Something extremely bizarre has happened in my life. In the last nine or ten months, my default dude—you know, the type even my friends can spot for me from a mile away—has shifted dramatically.
For me, the archetype was set around the time of my fourteenth birthday and it was Taylor Hanson. Consequently I’ve basically always gone for beautiful, delicately featured, dare I say ‘pretty’ boys. Ones with flushed cheeks and fair complexions and piercing baby-blue eyes. Boys who are willowy to the point of being breakable with one overzealous thrust of the hips. Boys who are exquisite.
Anyway. We’re talking about a good decade (plus) of my life, here, in which this was my standard bear. I mean. There were always outliers—P___, who I loved for far too long, was mostly fair but he was short his eyes and hair were dark—but my wheelhouse had remained so consistent, for so long, that this recent change has even shocked my friends.
“I feel like I don’t even know you anymore,” Lucky said to me at Joe’s Pub the other night, awed and maybe a little bit horrified. I had just pointed out the dark, juiced-up, hairy, tattoo covered dude I’d been making eyes with.
That guy, that jacked, olive-toned, hirsute, guy’s guy, is just the most recent in a long line of totally manly men. Of broad, muscled, dark-featured, scruffy, gruff men. Of Steel Burkhardts. And as this new line of men grows, as I continue to find myself eye-fucking every ‘gorilla’ on Manhattan Island, I grow more and more confused. How is this happening? How does a girl go from lusting after the Taylor Hansons of this world to, well, his exact opposite?
And then I figured it out. I pinpointed the shift. Raúl Esparza. Raúl Esparza as Duke Orsino, to be exact. In this situation—like pot or spray paint for your average, troubled suburban kid—Raúl was my gateway drug.

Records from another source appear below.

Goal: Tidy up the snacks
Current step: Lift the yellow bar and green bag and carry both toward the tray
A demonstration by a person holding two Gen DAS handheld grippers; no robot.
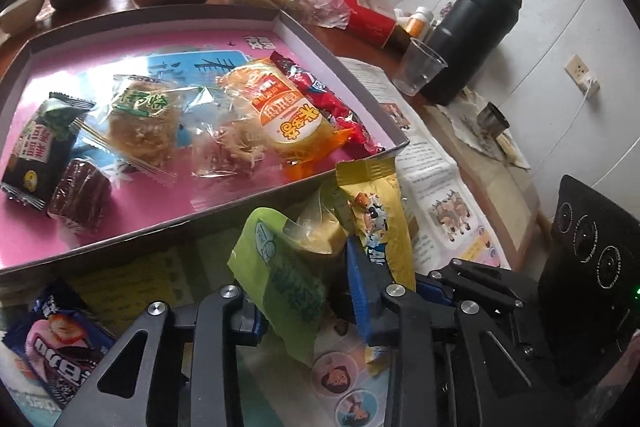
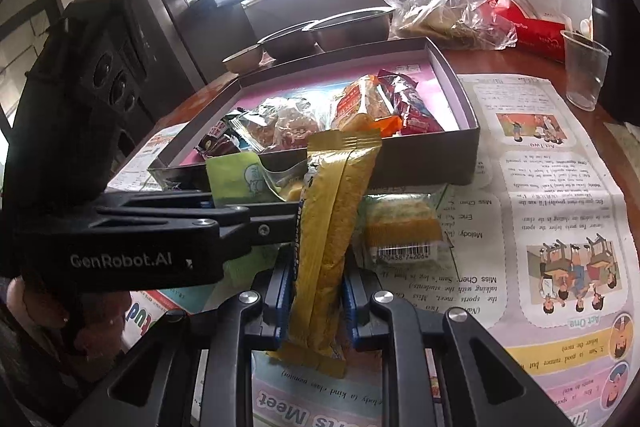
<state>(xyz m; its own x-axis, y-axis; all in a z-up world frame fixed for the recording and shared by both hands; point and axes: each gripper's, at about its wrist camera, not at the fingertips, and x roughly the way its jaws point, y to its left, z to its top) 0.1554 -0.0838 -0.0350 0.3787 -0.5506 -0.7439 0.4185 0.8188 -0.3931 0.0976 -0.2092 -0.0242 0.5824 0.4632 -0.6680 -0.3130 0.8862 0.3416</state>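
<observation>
A: What is on the left?

B: The left gripper [image 1: 304, 291] has its jaws closed on the green snack pack [image 1: 280, 267]. The pack sits just in front of the pink box [image 1: 24, 259], above the tabletop [image 2: 472, 63].

A: How will it feel?

B: I think it is light and soft. The wrapper looks crinkly and a bit slippery. Hold it at the flat middle, not the thin edge, or it may slide out.

A: And on the right?

B: The right gripper [image 2: 316, 299] has its jaws shut on the yellow snack pack [image 2: 332, 223]. It stands up tall, close beside the green one.

A: Is that one hard?

B: It looks long, light and bendy. The top may flop over. The snack inside could crack, so a gentle squeeze is best. The grip is low down, near the bottom end.
</observation>
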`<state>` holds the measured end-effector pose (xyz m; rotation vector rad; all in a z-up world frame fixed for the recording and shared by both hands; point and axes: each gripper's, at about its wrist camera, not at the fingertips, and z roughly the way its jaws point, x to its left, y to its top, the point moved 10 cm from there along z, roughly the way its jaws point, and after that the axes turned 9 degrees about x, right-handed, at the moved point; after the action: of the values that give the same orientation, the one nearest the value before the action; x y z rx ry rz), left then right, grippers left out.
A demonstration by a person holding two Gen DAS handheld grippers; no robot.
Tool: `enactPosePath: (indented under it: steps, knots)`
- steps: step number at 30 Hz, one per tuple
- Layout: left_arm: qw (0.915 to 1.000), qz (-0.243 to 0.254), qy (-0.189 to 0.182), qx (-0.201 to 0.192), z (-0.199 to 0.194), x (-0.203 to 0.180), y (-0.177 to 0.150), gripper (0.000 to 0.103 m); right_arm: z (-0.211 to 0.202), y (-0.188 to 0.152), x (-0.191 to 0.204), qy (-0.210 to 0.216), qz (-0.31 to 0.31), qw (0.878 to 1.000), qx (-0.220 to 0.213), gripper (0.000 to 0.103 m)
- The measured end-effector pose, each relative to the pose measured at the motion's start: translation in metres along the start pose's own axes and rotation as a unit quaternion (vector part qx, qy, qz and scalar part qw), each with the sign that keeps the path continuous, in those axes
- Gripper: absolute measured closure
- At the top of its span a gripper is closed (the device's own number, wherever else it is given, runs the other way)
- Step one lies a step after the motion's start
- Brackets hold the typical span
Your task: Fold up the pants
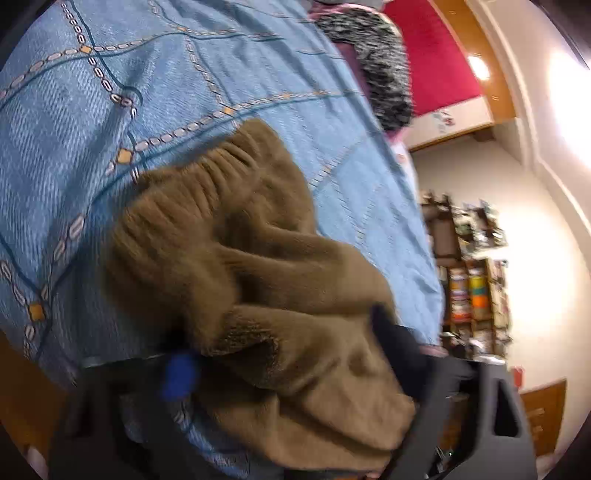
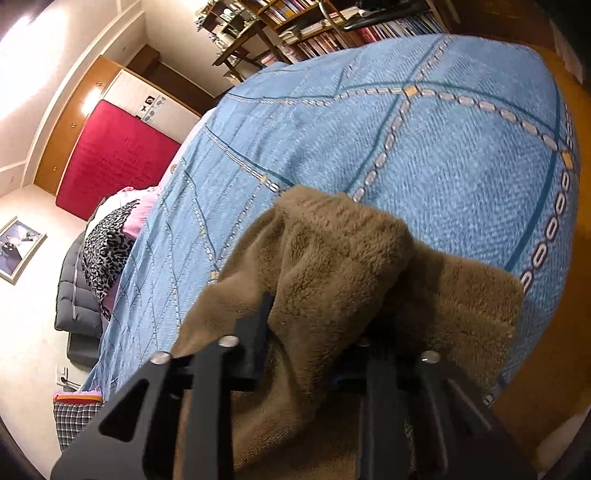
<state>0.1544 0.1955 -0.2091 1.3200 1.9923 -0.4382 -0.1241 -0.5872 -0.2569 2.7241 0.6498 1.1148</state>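
Observation:
Brown fleece pants (image 1: 229, 236) lie bunched on a blue patterned bedspread (image 1: 110, 110), with the ribbed elastic waistband toward the far side. My left gripper (image 1: 284, 350) has a thick fold of the pants between its blue-padded finger (image 1: 177, 373) and its black finger (image 1: 388, 328), and the pads press on it. In the right wrist view, the pants (image 2: 332, 251) rise in a peak over my right gripper (image 2: 314, 343), which is shut on the cloth. One black finger (image 2: 258, 332) shows; the other is hidden under the fleece. The bedspread (image 2: 443, 147) stretches beyond.
A leopard-print cloth (image 1: 380, 66) and pink bedding lie at the bed's far end, and a red panel (image 2: 118, 158) leans on the wall. Crowded bookshelves (image 2: 332, 26) stand past the bed. A dark padded jacket (image 2: 74, 295) lies beside the bed.

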Motion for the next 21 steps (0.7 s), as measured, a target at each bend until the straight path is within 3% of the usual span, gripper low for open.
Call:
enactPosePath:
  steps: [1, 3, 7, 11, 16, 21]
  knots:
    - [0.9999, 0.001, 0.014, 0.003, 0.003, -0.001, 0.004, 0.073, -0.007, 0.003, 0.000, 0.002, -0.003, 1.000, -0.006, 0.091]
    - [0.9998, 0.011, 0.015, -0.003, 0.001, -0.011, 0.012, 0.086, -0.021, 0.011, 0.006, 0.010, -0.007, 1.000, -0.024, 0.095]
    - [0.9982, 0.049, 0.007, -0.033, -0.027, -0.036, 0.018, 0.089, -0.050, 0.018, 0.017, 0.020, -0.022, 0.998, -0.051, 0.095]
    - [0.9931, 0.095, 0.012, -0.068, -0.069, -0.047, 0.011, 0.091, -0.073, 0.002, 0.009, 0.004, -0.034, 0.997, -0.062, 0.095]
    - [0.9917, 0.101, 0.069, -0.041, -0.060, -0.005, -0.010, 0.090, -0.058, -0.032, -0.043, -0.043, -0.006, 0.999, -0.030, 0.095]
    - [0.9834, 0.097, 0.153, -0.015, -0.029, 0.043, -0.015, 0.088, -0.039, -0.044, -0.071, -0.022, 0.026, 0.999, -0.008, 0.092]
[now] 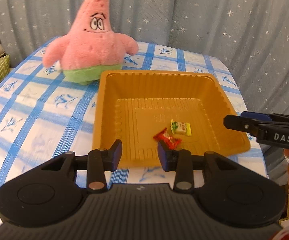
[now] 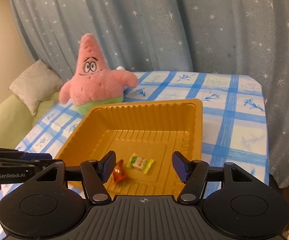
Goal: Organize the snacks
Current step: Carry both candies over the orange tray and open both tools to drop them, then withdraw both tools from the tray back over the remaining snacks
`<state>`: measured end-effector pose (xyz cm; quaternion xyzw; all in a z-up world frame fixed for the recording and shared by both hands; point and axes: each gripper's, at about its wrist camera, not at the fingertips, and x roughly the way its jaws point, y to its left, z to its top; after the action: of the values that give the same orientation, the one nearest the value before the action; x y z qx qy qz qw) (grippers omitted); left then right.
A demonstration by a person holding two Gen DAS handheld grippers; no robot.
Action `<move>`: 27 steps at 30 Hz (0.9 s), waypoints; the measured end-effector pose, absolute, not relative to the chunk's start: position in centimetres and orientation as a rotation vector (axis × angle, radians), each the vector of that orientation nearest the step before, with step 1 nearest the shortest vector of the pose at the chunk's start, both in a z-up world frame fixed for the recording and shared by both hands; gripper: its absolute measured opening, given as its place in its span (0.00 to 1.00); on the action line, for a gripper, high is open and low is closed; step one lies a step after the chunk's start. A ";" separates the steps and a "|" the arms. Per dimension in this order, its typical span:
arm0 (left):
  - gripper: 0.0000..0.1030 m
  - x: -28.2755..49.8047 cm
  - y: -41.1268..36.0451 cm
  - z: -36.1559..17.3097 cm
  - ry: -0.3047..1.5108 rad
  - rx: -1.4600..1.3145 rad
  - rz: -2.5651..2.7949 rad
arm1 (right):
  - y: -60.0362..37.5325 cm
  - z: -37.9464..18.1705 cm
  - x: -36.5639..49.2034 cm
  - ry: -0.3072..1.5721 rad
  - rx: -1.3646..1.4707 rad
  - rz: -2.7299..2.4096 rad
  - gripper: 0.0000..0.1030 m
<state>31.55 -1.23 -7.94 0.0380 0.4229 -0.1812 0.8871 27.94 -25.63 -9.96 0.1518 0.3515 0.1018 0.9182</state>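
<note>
A gold plastic tray (image 1: pixel 214 88) sits on the blue-checked table and holds a red-wrapped candy (image 1: pixel 167 138) and a yellow-green wrapped candy (image 1: pixel 181 127). My left gripper (image 1: pixel 140 154) is open and empty, at the tray's near edge, just short of the red candy. The right gripper shows from the side at the tray's right rim (image 1: pixel 242 123). In the right wrist view my right gripper (image 2: pixel 143 165) is open and empty over the near part of the tray (image 2: pixel 198 116), with the red candy (image 2: pixel 118 172) and the yellow-green candy (image 2: pixel 140 162) between its fingers' line.
A pink starfish plush (image 1: pixel 93 42) stands behind the tray's left corner; it also shows in the right wrist view (image 2: pixel 96 82). A star-patterned curtain (image 1: pixel 224 16) hangs behind the table. A sofa with a cushion (image 2: pixel 34 84) is at left. Bare tablecloth (image 2: pixel 234 124) lies right of the tray.
</note>
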 end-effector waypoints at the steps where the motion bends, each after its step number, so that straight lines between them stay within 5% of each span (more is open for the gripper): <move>1: 0.36 30.8 -1.0 -7.7 0.877 0.076 -0.368 | -25.8 -9.8 27.3 0.722 0.313 0.216 0.61; 27: 0.47 9.4 0.7 -4.1 0.813 -0.046 -0.126 | -27.0 -6.2 12.7 0.769 0.285 0.482 0.61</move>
<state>9.35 0.70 -4.09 -0.0222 0.3953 -0.0611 0.9162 12.74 -27.02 -6.22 0.1372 0.3703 0.2319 0.8890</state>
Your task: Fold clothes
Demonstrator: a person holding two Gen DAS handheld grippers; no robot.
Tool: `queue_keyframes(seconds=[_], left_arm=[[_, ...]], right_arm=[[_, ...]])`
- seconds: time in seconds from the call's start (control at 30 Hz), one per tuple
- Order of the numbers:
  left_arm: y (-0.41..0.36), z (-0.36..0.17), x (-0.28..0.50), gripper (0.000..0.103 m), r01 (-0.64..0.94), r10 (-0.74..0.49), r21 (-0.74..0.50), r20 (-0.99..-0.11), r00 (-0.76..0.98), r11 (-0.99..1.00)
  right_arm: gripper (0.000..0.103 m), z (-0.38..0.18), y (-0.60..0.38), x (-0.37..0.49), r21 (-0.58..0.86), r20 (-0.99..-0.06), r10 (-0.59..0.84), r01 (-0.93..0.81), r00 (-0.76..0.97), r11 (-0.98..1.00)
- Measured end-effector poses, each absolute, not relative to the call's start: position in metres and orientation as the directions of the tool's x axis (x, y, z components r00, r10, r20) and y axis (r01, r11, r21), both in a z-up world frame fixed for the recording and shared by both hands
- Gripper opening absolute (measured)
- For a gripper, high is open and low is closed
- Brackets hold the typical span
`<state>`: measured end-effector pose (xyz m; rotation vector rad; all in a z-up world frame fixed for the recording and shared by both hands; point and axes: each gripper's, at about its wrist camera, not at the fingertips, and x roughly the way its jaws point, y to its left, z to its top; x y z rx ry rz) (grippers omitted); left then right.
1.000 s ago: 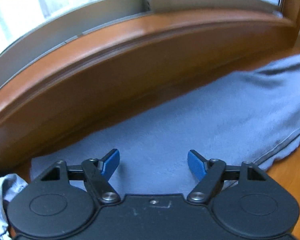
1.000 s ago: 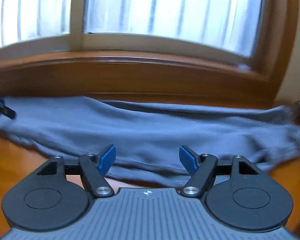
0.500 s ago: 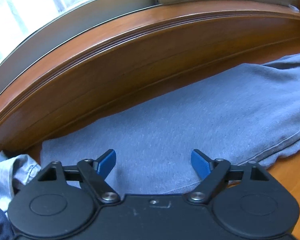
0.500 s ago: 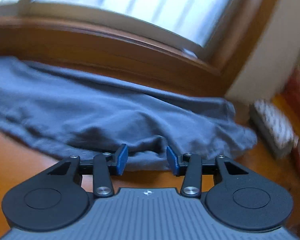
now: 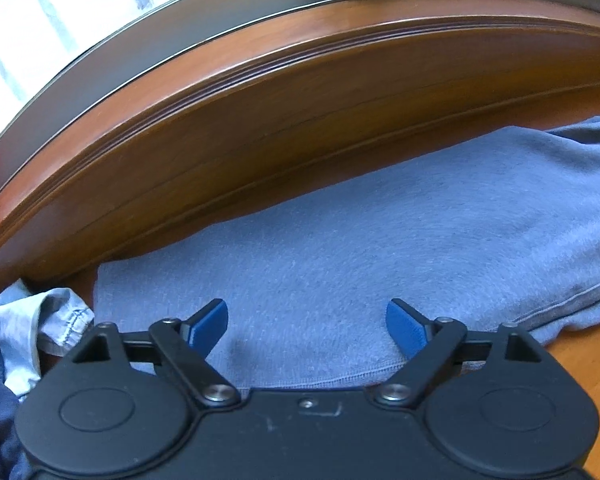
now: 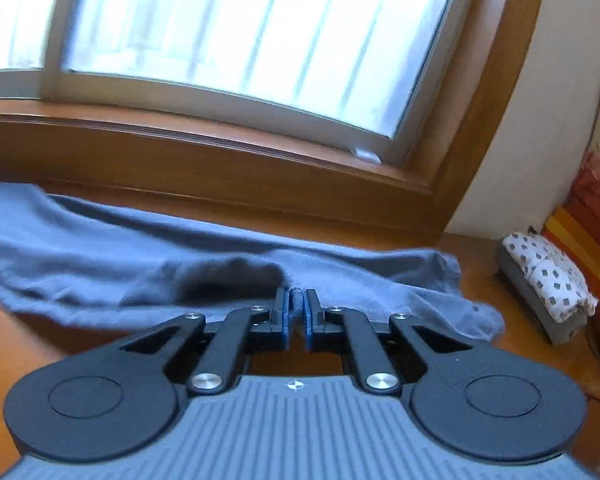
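We see only part of the grey garment point(image 5: 380, 248): at three o'clock in the left wrist view it runs past the edge, and the gripper body covers its near hem. At nine o'clock, a pale blue cloth point(image 5: 40, 320) is cut off. In the right wrist view, the window point(image 6: 240, 32) is blurred, and the patterned bundle point(image 6: 548, 276) at three o'clock stays unidentifiable.

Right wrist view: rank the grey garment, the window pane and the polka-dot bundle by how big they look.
1. Window pane, fills most of the upper picture.
2. Grey garment, a wide band across the floor; its near edge is pinched in the right gripper.
3. Polka-dot bundle, smallest.
The top two are close, and the garment runs out of frame at left.
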<state>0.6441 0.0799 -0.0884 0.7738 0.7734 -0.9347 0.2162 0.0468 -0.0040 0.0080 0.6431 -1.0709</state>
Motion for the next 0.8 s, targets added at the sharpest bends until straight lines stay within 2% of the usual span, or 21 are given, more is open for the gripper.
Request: queue_keyframes(seconds=[0.07,0.17,0.23,0.4,0.53,0.57,0.6,0.63,0.67,0.73,0.8], left_arm=[[0.081,-0.089,0.647,0.087,0.895,-0.391,0.228,-0.838,0.381,0.384],[0.079,-0.089,0.648,0.09,0.897,-0.384,0.232,-0.842,0.379,0.376],[0.081,-0.09,0.651,0.094,0.901,-0.381,0.237,-0.844,0.376,0.364],[0.088,-0.09,0.65,0.094,0.911,-0.368,0.215,-0.863,0.346,0.353],[0.097,-0.086,0.626,0.088,0.931,-0.394,0.207,-0.863,0.318,0.3],[0.099,-0.083,0.618,0.088,0.938,-0.408,0.204,-0.859,0.309,0.281],[0.101,-0.079,0.609,0.088,0.947,-0.431,0.194,-0.854,0.292,0.256],[0.102,-0.074,0.599,0.088,0.958,-0.457,0.183,-0.848,0.268,0.223],[0.103,-0.07,0.59,0.088,0.967,-0.481,0.173,-0.842,0.243,0.186],[0.099,-0.062,0.561,0.088,0.977,-0.525,0.182,-0.824,0.214,0.112],[0.094,-0.055,0.534,0.088,0.98,-0.564,0.193,-0.806,0.181,0.038]], right_arm=[[0.007,-0.023,0.062,0.211,-0.338,-0.54,-0.774,0.757,0.331,0.559],[0.007,-0.067,0.073,0.209,-0.416,-0.646,-0.721,0.676,0.251,0.608],[0.007,-0.074,0.078,0.207,-0.447,-0.646,-0.73,0.664,0.225,0.6],[0.007,-0.074,0.082,0.2,-0.523,-0.643,-0.746,0.613,0.173,0.592],[0.007,-0.073,0.084,0.195,-0.581,-0.636,-0.762,0.576,0.121,0.575],[0.012,-0.065,0.087,0.194,-0.586,-0.617,-0.776,0.58,0.133,0.565],[0.027,-0.058,0.09,0.194,-0.592,-0.597,-0.789,0.584,0.146,0.556],[0.034,-0.05,0.099,0.195,-0.6,-0.573,-0.8,0.572,0.18,0.559],[0.047,-0.042,0.107,0.196,-0.609,-0.548,-0.808,0.56,0.214,0.562],[0.049,-0.036,0.119,0.206,-0.621,-0.537,-0.797,0.509,0.278,0.596],[0.046,-0.038,0.125,0.218,-0.634,-0.536,-0.779,0.453,0.326,0.626]])
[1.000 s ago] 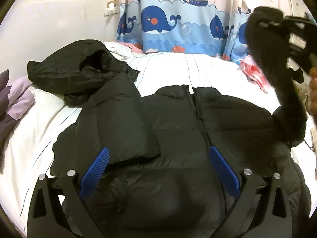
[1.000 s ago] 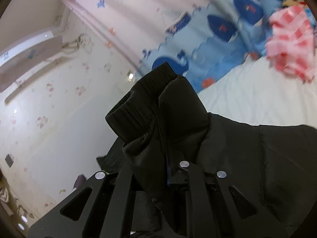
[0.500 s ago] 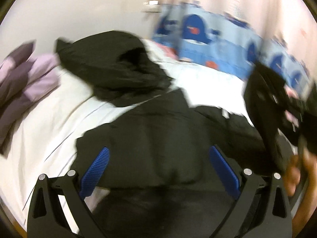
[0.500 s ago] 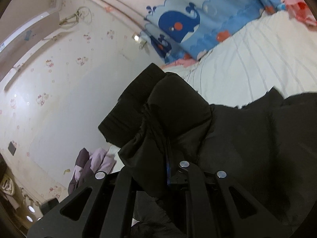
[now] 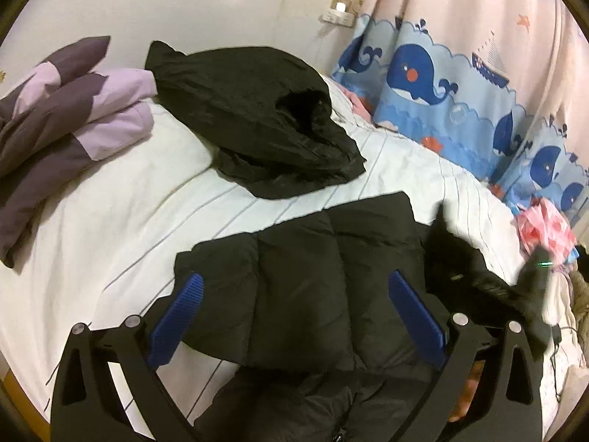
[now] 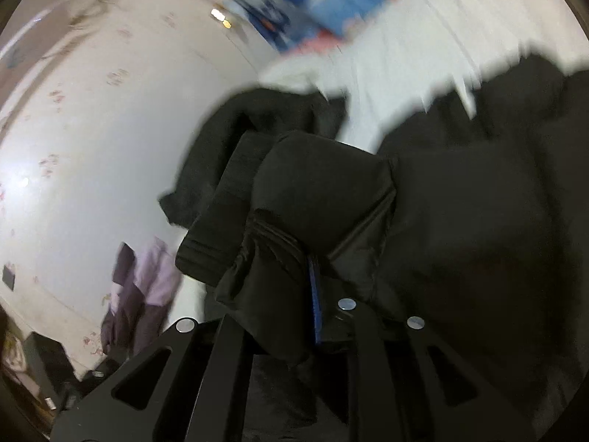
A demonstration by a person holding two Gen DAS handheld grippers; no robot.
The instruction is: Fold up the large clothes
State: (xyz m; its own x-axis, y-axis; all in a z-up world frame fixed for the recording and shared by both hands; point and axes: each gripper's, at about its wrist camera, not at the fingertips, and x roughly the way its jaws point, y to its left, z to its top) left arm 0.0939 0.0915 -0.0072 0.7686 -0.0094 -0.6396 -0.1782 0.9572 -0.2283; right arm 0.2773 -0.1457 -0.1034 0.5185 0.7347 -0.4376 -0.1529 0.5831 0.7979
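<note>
A black puffer jacket [image 5: 313, 287] lies spread on the white bed [image 5: 110, 213], one sleeve folded across its body. My left gripper [image 5: 294, 302] is open and empty just above the jacket, its blue pads [image 5: 176, 313] wide apart. My right gripper [image 6: 313, 287] is shut on the jacket's other black sleeve cuff [image 6: 294, 206], carrying it low over the jacket body [image 6: 478, 221]. In the left wrist view the right gripper [image 5: 533, 294] shows blurred at the jacket's right side.
A second black jacket [image 5: 257, 118] lies crumpled at the back of the bed. A purple and lilac garment [image 5: 62, 110] is stacked at the left. A pink checked cloth [image 5: 545, 228] lies at the right by the whale curtain [image 5: 441, 84].
My right gripper has swung the held sleeve down from high at the right toward the jacket. My left gripper has shifted and turned leftward, still open.
</note>
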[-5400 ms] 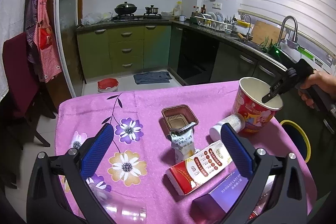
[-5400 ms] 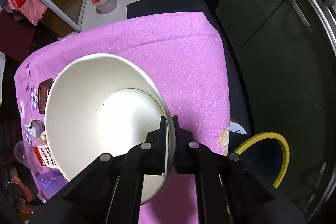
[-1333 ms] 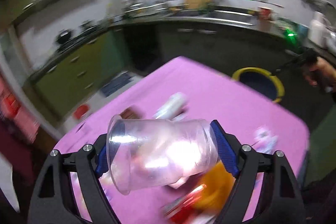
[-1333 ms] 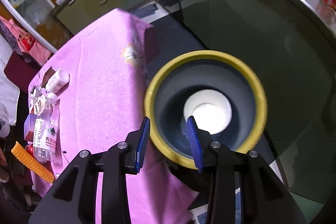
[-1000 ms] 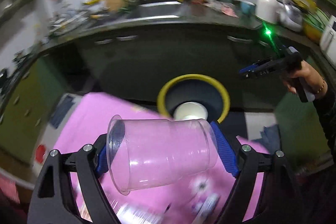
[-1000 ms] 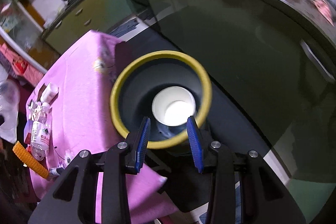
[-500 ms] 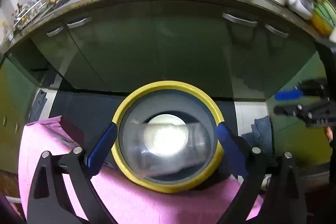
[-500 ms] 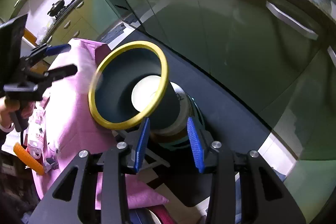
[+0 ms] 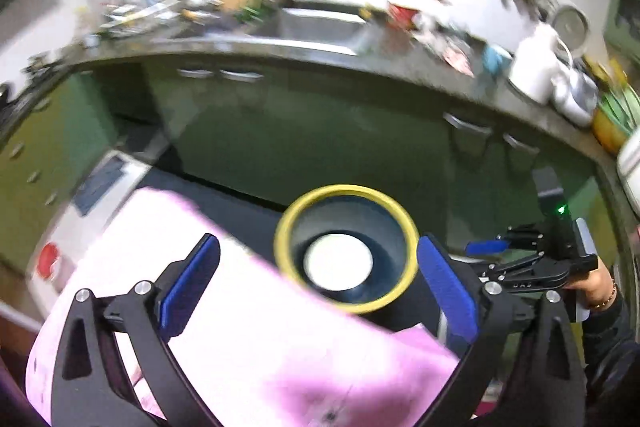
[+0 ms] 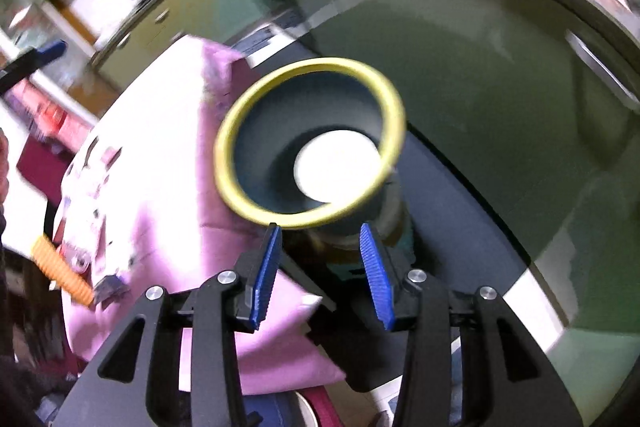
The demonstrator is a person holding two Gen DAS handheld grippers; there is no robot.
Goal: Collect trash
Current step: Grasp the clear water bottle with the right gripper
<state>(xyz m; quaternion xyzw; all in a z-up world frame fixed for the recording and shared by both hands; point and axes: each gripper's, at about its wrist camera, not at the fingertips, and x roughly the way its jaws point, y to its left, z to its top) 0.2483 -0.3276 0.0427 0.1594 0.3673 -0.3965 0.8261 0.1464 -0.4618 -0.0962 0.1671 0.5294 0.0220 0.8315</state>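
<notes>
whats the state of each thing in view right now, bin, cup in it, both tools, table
left tool: open, nothing between its pads, jaws just opened wider
right tool: open, empty
bin: upright on the floor beside the table, yellow rim, no lid
white cup: at the bottom of the bin, mouth up
clear cup: cannot make it out in the blur
table: covered by a pink cloth, trash left at its far end

Green kitchen cabinets (image 9: 304, 131) under a cluttered grey counter (image 9: 248, 45) — steel sink (image 9: 320, 23), bright window glare, pink-clothed table (image 9: 248, 343).
</notes>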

I saw The Twelfth Night in the Park several times last summer. I won’t give my exact number, but it was definitely more than twice and less than some number that would make me look any crazier than I already do. I will, however, confess that I definitely saw it way less than I wanted to. (This is not difficult, given the fact that I literally wanted to be in that theater every single day and sadly, those tickets are not easy to earn, and I do, in fact, have a day job).
Lovely and talented though Anne Hathaway and Audra McDonald were, I promise you it wasn’t either one of them I was desperate to binge on. It wasn’t even my nerdy love of Shakespeare that kept me going back. It was 100% Raúl. During those few scant weeks he was hitting the stage at the Delacourte nightly, I wanted my life to be all Raúl all the time. Because when would I get that chance again? And because it made me happy and tingly and swoony to see him.
And that’s it, right there. That’s when everything changed. When my preference suddenly became scotch-swilling, hair-covered, heavy-browed, broad-chested, manly men. If Gaston—that swarthy brute of Beauty and the Beast fame—walked past me on the streets of New York, I’d follow him like a puppy. Will Swenson is suddenly more appealing than Hunter Parrish. I mean, a few weeks ago as I eye-fucked the aforementioned gorilla in Joe’s Pub, Lucky was stuck looking on and I know she was immensely uncomfortable. Not just because he and I were being kind of lewd, but because this was a girl she didn’t recognize. This is a girl I hardly recognize.
And yet, my biggest concern these days isn’t that I barely recognize my own feelings. Once I realized Raúl was the source of this whole…thing in my life, I actually started to feel much better about it. No, my biggest concern is this: with Raúl only hitting the stage for four nights in Anyone Can Whistle, and the entire original cast of Hair off in London—having taken Swenson and Steel along with it—who the heck am I going to have inappropriate crushes on now? Anyone have suggestions?